Start of Collected material

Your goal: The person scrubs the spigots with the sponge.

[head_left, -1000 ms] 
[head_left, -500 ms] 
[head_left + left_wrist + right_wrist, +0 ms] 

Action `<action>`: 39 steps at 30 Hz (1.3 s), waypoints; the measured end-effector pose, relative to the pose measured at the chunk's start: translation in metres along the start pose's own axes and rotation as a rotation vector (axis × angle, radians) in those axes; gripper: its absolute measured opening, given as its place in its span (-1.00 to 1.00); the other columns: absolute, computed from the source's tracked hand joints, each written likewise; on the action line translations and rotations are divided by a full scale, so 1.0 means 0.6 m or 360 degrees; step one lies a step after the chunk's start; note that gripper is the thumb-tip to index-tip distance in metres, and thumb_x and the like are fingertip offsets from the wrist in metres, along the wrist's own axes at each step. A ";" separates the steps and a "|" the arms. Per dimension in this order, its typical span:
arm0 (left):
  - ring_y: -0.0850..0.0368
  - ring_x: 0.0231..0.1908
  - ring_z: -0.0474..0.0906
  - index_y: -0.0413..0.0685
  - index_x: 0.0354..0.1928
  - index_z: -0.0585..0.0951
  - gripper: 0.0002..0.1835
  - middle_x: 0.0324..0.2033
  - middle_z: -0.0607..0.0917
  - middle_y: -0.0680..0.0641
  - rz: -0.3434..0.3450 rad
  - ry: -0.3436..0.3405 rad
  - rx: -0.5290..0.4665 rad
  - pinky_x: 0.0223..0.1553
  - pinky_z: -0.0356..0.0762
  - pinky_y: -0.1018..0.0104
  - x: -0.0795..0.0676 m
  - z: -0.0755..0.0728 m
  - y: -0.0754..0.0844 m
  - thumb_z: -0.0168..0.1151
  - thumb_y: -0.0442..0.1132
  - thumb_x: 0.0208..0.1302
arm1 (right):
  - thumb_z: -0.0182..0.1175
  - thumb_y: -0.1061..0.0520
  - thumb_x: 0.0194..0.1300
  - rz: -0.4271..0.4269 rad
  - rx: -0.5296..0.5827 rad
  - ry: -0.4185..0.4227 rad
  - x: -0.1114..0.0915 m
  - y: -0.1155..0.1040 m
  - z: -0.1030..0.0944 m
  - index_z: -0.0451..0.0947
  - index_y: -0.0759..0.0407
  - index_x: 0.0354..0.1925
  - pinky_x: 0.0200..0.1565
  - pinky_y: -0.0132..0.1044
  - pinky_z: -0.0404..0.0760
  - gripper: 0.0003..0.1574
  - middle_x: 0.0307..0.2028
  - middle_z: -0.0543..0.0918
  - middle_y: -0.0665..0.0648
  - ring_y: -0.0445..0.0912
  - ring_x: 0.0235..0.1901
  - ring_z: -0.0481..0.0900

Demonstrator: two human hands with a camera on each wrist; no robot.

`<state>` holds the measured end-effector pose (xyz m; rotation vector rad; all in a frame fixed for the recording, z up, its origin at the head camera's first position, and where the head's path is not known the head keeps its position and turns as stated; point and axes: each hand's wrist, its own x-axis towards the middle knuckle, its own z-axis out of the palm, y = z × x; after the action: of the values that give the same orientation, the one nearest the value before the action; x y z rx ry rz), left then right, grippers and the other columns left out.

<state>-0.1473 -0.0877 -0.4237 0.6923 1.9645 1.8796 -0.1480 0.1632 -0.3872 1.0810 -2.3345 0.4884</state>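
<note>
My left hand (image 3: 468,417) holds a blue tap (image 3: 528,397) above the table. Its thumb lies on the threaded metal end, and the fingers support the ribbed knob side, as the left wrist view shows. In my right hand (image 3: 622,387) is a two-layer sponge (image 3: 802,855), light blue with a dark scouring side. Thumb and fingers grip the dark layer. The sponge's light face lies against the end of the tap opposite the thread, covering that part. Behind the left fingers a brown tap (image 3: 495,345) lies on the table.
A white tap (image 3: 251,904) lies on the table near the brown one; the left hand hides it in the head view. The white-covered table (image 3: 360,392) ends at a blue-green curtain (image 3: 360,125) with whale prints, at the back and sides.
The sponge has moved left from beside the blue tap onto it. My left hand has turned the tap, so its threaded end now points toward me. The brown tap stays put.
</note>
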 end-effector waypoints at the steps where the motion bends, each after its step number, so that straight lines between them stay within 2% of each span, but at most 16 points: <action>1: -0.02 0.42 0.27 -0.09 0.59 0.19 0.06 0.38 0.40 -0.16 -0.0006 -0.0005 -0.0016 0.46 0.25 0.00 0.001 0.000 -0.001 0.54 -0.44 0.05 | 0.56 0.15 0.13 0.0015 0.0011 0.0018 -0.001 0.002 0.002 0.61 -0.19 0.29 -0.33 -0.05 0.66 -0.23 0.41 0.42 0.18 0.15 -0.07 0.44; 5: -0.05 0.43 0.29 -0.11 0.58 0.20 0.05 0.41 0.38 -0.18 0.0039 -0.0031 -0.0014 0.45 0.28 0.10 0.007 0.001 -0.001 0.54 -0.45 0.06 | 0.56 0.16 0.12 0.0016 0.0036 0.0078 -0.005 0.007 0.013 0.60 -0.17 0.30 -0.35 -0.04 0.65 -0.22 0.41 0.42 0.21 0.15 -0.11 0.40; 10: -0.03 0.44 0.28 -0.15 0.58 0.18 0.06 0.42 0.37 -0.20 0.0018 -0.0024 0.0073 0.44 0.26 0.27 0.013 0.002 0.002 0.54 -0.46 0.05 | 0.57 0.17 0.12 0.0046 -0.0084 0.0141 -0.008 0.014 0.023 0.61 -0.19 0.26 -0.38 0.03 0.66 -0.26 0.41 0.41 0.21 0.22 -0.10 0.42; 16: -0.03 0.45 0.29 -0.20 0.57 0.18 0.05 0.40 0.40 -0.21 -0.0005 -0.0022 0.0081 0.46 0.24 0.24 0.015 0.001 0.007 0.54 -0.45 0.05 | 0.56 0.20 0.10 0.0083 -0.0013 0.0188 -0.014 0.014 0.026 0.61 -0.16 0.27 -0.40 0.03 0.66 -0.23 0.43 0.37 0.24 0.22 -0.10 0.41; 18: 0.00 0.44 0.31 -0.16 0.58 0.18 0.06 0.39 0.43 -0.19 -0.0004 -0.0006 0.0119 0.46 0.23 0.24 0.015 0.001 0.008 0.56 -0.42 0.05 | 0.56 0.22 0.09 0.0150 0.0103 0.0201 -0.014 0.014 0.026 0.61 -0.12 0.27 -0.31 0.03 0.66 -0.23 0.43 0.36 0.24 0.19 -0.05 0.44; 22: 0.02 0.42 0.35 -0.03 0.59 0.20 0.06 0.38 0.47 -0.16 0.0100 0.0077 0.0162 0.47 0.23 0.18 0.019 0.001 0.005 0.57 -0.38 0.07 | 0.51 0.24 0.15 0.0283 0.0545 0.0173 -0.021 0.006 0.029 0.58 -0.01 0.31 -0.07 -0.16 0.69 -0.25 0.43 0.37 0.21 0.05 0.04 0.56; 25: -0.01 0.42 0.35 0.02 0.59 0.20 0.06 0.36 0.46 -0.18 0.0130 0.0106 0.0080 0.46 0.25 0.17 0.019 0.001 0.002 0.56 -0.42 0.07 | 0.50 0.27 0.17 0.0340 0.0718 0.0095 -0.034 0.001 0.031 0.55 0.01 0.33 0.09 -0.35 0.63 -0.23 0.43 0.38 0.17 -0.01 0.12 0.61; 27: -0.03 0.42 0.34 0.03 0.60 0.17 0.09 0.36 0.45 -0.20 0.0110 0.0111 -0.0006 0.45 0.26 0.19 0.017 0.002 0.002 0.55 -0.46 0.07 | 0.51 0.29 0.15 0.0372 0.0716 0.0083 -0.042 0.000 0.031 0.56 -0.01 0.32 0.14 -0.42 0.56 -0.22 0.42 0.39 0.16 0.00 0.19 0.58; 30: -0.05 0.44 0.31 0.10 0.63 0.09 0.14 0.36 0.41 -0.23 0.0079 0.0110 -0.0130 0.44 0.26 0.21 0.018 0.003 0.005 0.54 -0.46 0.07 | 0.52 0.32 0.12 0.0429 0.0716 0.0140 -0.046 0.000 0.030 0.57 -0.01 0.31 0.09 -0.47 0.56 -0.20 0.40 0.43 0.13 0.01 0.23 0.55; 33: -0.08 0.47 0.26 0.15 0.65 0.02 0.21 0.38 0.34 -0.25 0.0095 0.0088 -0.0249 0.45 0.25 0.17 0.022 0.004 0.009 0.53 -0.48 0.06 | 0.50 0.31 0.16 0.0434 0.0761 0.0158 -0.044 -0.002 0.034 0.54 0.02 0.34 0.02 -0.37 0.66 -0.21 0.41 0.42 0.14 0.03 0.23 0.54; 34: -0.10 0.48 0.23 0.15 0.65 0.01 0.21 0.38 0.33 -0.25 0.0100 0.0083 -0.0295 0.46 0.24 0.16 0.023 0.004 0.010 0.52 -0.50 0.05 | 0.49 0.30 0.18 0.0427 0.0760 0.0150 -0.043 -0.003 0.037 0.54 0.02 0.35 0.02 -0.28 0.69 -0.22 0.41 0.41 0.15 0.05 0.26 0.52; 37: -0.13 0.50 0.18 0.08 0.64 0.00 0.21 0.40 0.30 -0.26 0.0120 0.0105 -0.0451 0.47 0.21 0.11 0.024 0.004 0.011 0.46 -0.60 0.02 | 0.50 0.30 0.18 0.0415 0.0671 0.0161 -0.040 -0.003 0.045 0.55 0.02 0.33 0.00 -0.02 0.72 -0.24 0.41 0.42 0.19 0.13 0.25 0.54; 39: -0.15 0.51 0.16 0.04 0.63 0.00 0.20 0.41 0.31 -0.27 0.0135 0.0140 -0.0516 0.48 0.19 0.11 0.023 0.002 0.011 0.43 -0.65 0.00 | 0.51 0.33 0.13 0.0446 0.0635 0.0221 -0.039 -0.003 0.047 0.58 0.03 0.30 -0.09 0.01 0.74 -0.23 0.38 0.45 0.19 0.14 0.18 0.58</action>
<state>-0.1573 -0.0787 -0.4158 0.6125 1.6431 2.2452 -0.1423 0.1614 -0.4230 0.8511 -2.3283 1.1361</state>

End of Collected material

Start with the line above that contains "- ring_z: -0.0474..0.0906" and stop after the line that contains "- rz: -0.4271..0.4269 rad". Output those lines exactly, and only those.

## [Response]
  - ring_z: -0.0474..0.0906
  - index_y: -0.0413..0.0685
  - index_x: 0.0354..0.1928
  - index_z: -0.0585..0.0951
  - gripper: 0.0002..0.1835
  - middle_x: 0.0324..0.2033
  - middle_z: -0.0607..0.0917
  - middle_y: -0.0680..0.0641
  - rz: -0.3434..0.3450 rad
  - ry: -0.3436..0.3405 rad
  - rx: -0.5290..0.4665 rad
  - pinky_x: 0.0223..0.1553
  - pinky_z: -0.0356..0.0762
  - pinky_y: -0.1018..0.0104
  - x: -0.0795..0.0676 m
  - z: -0.0755..0.0728 m
  - y: -0.0754..0.0844 m
  - thumb_z: -0.0168..0.1151
  - thumb_y: -0.0442..0.1132
  - thumb_x: 0.0208..0.1302
arm1 (right):
  - thumb_z: -0.0182..0.1175
  - thumb_y: -0.1061..0.0520
  - thumb_x: 0.0194..0.1300
  - rz: -0.4271..0.4269 rad

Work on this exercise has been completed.